[WORK INSTRUCTION]:
Look through the data below, tally the lines where "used" occurs, and write the total alone.

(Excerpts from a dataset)
[Start of section]

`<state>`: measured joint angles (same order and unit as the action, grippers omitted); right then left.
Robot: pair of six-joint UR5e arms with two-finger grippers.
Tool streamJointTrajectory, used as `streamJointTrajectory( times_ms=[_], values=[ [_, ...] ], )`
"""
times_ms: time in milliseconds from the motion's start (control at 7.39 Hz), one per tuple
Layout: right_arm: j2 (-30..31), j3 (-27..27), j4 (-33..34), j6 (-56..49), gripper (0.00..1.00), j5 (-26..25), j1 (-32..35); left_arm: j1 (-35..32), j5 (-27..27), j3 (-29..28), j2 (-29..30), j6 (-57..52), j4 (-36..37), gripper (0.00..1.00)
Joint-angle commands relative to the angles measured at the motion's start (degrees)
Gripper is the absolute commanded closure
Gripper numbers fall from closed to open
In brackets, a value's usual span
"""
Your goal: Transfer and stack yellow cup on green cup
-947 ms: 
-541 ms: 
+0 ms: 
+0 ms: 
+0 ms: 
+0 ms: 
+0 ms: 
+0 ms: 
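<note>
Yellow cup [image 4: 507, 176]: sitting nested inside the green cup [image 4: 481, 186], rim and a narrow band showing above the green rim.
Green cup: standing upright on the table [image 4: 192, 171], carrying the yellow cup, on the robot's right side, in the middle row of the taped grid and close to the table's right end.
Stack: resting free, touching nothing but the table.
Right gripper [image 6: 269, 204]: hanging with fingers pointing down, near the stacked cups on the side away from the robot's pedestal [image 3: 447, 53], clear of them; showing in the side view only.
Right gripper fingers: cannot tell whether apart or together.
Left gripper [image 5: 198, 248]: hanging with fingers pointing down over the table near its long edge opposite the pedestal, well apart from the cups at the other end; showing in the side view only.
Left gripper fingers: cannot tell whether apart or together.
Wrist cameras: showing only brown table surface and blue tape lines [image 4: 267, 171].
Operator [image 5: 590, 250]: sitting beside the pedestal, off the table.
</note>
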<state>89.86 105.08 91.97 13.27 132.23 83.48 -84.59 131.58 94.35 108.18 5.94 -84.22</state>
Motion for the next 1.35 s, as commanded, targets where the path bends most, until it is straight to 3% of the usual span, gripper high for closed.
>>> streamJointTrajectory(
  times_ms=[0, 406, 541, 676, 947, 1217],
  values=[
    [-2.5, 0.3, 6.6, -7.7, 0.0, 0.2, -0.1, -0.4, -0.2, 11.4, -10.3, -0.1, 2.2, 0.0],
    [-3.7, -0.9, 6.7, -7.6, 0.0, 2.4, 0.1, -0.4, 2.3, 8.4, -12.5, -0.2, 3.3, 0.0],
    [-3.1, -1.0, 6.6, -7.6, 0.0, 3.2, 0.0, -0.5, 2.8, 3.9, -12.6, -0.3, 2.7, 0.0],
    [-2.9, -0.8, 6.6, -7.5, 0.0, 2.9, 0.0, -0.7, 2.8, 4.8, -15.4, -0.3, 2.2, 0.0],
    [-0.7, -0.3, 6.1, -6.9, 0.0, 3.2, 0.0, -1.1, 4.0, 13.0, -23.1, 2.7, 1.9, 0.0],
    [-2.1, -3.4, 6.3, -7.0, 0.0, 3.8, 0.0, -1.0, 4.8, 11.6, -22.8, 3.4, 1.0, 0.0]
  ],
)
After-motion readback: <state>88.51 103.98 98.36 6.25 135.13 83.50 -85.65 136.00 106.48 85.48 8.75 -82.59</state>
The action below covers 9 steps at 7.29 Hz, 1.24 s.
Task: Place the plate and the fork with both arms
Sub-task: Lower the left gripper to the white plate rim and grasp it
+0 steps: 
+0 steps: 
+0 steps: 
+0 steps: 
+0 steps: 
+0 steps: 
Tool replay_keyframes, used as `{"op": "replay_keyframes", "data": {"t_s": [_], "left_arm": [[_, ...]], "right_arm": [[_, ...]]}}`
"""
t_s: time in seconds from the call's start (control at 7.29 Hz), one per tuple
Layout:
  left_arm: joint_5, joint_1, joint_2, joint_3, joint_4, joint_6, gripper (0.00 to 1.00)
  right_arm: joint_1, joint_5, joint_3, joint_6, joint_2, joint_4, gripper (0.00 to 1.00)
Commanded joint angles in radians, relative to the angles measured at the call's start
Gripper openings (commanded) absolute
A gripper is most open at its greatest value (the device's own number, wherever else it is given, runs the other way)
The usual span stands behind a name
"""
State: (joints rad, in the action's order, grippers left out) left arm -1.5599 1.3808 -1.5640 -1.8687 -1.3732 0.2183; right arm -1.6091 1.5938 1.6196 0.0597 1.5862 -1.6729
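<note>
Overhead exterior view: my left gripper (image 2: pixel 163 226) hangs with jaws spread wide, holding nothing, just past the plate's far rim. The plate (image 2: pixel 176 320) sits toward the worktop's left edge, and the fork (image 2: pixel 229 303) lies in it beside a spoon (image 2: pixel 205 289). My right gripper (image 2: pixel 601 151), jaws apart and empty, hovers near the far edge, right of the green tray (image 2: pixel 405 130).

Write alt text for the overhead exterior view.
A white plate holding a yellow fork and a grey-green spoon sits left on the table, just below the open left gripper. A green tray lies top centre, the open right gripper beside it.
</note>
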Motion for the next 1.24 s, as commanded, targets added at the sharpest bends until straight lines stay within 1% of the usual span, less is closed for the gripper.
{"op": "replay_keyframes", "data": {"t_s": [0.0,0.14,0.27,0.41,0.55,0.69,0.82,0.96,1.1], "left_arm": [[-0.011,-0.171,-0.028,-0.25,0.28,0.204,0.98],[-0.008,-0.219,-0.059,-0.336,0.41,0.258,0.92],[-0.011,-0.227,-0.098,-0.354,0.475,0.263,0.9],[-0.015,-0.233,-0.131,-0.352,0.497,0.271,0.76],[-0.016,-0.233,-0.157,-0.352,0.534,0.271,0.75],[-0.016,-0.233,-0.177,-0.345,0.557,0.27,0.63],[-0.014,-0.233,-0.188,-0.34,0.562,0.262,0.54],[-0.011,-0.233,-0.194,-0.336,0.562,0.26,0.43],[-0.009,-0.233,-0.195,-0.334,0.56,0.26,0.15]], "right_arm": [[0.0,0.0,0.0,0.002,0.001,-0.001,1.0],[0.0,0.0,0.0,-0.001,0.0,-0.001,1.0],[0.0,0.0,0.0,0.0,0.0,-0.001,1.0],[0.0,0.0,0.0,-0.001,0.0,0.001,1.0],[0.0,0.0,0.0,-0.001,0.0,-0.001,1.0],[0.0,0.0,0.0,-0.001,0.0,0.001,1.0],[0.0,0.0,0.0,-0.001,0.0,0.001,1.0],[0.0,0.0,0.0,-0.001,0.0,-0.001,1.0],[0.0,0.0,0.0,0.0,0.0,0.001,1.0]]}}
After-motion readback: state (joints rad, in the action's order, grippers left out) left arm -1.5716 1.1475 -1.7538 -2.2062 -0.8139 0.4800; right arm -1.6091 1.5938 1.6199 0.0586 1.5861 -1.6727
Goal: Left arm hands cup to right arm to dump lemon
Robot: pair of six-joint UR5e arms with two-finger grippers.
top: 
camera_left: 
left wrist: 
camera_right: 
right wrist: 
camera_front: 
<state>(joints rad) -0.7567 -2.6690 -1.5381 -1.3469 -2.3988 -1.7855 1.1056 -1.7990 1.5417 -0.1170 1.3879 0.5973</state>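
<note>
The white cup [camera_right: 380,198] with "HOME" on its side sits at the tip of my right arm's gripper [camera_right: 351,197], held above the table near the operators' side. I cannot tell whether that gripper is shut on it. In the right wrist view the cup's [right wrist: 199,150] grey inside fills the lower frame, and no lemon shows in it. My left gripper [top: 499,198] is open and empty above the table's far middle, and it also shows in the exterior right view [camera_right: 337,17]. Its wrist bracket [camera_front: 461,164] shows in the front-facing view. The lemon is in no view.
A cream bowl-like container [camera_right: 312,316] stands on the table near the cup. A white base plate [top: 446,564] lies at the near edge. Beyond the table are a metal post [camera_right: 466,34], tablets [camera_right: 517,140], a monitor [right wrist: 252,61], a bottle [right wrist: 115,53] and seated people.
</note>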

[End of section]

[RESULT FOR THIS TASK]:
2